▸ WHAT NEEDS TO BE DONE
Write out exactly the lines of the entries below from the one holding "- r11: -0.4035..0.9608" to the one holding "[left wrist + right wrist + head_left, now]", inclusive, and leave out all other lines.

[Records from a collection]
----

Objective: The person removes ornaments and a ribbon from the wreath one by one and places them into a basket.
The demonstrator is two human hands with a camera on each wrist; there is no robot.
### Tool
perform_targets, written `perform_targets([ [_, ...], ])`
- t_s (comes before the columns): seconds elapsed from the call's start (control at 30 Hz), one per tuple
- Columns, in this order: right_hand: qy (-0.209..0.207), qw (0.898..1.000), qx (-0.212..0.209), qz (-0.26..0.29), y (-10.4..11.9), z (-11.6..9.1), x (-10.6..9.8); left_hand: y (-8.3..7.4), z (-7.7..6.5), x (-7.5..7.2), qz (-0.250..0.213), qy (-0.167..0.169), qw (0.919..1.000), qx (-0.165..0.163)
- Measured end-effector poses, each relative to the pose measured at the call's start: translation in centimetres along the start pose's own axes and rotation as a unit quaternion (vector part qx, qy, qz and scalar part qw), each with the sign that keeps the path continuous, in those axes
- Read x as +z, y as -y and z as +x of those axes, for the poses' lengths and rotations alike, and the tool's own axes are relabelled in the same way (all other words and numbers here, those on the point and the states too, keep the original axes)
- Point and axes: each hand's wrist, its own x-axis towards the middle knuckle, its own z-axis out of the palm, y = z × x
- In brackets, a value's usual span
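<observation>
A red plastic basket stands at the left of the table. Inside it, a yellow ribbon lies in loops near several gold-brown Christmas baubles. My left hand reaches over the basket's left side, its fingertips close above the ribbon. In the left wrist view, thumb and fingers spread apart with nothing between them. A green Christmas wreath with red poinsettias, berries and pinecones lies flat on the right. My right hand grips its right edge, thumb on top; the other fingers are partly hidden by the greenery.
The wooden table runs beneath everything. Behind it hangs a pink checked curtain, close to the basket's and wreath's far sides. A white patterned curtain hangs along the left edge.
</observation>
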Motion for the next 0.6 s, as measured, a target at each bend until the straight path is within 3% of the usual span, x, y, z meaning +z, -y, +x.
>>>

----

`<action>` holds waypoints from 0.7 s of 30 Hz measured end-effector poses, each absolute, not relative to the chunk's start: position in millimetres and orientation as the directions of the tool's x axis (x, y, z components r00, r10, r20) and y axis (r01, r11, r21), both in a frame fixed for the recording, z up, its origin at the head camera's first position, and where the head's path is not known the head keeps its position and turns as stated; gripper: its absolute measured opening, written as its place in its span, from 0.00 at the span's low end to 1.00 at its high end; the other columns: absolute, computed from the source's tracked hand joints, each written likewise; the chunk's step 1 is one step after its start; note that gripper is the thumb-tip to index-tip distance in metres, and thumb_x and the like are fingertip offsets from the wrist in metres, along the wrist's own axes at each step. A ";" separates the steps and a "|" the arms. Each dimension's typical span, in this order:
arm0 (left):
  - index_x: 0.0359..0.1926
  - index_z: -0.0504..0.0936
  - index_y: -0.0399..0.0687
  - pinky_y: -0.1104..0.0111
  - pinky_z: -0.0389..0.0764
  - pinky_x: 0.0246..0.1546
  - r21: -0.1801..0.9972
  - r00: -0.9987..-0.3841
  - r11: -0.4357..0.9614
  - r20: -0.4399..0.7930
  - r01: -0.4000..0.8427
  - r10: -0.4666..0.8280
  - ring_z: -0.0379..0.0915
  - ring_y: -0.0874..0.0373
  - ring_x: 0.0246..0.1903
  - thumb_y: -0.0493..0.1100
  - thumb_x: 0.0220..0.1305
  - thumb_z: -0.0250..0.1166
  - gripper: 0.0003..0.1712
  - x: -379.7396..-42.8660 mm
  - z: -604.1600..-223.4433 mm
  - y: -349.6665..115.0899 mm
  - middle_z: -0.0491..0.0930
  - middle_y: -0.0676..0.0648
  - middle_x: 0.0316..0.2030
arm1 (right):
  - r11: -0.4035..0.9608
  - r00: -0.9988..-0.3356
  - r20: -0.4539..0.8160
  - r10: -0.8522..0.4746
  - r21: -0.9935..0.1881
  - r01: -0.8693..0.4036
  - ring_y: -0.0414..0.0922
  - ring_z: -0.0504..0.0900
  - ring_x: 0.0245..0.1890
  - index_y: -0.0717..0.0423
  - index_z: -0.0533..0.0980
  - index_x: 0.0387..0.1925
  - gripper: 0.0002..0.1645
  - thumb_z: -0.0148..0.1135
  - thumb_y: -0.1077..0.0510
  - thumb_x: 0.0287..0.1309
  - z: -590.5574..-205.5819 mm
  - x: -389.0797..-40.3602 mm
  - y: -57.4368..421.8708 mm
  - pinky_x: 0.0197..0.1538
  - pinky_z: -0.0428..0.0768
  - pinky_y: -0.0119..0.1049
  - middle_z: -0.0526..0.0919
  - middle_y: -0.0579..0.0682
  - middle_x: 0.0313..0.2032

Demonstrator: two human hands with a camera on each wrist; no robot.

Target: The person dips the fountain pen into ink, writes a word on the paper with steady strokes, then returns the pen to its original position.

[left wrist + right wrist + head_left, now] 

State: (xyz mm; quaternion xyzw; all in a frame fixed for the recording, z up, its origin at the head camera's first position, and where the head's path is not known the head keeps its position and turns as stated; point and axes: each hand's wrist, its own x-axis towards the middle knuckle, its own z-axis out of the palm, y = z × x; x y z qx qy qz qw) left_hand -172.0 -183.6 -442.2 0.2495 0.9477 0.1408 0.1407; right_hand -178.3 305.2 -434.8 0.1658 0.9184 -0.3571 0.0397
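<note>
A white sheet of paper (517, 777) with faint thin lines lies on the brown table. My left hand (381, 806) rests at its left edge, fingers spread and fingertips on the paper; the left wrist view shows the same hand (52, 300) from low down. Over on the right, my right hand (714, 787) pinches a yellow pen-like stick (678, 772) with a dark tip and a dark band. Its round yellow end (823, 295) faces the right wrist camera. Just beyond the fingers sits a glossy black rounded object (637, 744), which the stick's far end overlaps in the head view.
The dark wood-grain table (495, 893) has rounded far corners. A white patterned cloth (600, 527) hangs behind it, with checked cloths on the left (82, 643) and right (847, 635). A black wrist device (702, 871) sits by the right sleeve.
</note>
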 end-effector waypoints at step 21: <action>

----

▸ RESULT OF THIS TASK
  - r11: -0.4035..0.9608
  - r00: -0.9988..-0.3356
  - r20: -0.4539..0.8160
  - r10: -0.8522..0.4746
  - r21: -0.9935..0.1881
  - r01: -0.8693..0.4036
  - ring_y: -0.0414..0.0922
  - ring_z: -0.0504..0.0900
  - ring_x: 0.0245..0.1890
  - index_y: -0.0717..0.0423
  - index_z: -0.0533..0.0980
  - index_x: 0.0387..0.1925
  - gripper: 0.0002..0.1645
  - thumb_z: -0.0148..0.1135
  - thumb_y: -0.1077..0.0510
  - thumb_x: 0.0287..0.1309
  - z: -590.5574..-205.5819 mm
  - x: -389.0797..-40.3602 mm
  - y: -57.4368..421.8708 mm
  - pinky_x: 0.0197..0.1538
  - pinky_z: -0.0428..0.0768
  - pinky_y: -0.0119..0.1049
  - middle_z: -0.0526..0.0919
  - middle_y: -0.0579..0.0682
  - middle_x: 0.0313..0.2032

Demonstrator: two human hands with a camera on each wrist; no robot.

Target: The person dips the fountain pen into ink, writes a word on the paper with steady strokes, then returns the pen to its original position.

[left wrist + right wrist + head_left, now] 

That completes the exercise.